== Segment start ==

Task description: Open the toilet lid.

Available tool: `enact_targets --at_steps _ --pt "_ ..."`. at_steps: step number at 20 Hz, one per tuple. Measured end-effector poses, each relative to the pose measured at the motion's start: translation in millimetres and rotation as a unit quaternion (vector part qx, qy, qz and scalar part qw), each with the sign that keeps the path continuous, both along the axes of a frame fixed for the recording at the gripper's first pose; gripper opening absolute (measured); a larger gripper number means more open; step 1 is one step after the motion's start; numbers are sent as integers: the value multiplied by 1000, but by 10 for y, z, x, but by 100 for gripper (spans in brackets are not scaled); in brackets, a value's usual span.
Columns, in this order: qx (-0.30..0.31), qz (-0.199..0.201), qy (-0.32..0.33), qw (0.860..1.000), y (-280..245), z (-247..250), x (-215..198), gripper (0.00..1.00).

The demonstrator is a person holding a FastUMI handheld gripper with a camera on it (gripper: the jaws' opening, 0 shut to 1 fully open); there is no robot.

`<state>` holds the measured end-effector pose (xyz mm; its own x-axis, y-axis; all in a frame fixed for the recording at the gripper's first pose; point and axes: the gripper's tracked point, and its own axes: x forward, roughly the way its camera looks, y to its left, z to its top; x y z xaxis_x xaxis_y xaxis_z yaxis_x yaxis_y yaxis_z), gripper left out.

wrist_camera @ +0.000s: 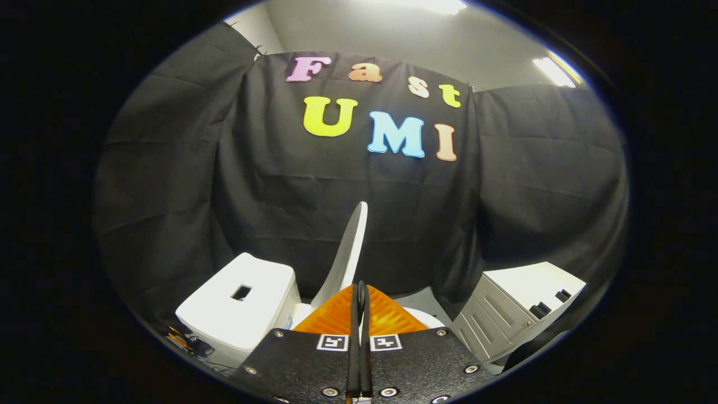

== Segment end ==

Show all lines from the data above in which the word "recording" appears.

→ Exercise output:
Available tool: `enact_targets --at_steps _ --pt "_ ..."`. at_steps: step number at 20 Hz, one per tuple. Measured end-effector poses, each relative to the pose measured at the motion's start: translation in millimetres and rotation as a unit quaternion (vector part qx, qy, qz and scalar part qw), each with the sign that keeps the path continuous, both along the axes of a frame fixed for the recording at the gripper's first pose; gripper opening absolute (measured); a larger gripper number means more open; step 1 is one step after the motion's start; numbers are sent as integers: the value multiplied by 1000, but by 10 for y, z, x, but by 100 for gripper (spans in brackets are not scaled); in brackets, a value's usual span.
`<state>` holds the measured end-effector pose (xyz mm; its own x-axis, y-axis; all in a frame fixed for the recording at the gripper's first pose; point and axes: the gripper's tracked point, and its own axes: x forward, roughly the way its camera looks, y to its left, z to its top; x y z xaxis_x xaxis_y xaxis_z yaxis_x yaxis_y yaxis_z), gripper left out.

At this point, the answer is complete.